**ASSIGNMENT**
Going through the entries below, count each line containing the word "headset". Report the number only.

**Data records**
——
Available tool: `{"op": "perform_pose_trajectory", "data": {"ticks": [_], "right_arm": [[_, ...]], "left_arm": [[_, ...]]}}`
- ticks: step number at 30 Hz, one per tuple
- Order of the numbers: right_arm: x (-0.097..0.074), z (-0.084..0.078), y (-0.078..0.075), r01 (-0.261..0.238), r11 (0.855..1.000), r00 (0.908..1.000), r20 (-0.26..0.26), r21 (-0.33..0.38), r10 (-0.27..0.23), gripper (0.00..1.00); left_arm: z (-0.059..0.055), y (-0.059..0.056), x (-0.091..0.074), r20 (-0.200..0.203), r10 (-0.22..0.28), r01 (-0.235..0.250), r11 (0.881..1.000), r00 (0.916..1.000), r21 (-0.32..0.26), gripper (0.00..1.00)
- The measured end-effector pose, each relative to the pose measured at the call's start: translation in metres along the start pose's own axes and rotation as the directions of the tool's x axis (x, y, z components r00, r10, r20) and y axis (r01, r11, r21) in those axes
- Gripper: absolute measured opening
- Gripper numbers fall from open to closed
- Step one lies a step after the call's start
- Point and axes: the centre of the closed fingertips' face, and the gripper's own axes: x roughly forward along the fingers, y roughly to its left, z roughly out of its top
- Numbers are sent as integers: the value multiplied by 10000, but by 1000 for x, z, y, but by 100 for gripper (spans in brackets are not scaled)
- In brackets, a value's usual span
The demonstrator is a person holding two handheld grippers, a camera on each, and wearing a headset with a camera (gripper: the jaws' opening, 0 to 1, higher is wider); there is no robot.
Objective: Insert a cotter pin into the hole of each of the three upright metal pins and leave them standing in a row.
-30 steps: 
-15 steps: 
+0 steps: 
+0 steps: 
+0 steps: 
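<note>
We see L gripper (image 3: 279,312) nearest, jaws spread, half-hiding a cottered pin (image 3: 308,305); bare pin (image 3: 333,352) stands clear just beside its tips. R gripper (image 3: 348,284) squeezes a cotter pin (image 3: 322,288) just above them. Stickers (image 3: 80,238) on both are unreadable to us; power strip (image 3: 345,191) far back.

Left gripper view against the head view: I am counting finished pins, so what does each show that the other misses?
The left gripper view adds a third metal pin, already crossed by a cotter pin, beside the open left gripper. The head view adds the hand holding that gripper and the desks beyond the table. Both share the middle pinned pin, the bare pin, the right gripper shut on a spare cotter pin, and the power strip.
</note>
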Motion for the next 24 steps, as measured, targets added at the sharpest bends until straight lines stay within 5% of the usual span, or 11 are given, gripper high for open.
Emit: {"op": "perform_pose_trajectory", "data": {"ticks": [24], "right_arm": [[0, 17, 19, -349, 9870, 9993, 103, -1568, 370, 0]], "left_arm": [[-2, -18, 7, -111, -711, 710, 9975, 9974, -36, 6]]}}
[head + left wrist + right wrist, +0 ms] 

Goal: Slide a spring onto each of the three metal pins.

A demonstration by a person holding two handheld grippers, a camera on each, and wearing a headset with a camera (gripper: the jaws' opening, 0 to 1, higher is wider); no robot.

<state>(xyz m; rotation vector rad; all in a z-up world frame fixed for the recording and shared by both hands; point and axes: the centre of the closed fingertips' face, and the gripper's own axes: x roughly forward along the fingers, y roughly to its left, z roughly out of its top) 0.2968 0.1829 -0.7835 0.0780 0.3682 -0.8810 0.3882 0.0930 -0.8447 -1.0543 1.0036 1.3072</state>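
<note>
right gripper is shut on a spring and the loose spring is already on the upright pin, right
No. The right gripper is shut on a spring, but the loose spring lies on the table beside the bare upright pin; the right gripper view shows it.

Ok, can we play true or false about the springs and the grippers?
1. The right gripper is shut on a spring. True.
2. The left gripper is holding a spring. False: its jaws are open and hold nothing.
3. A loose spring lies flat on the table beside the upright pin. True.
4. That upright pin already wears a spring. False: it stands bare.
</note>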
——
**ANSWER TO THE EXERCISE**
2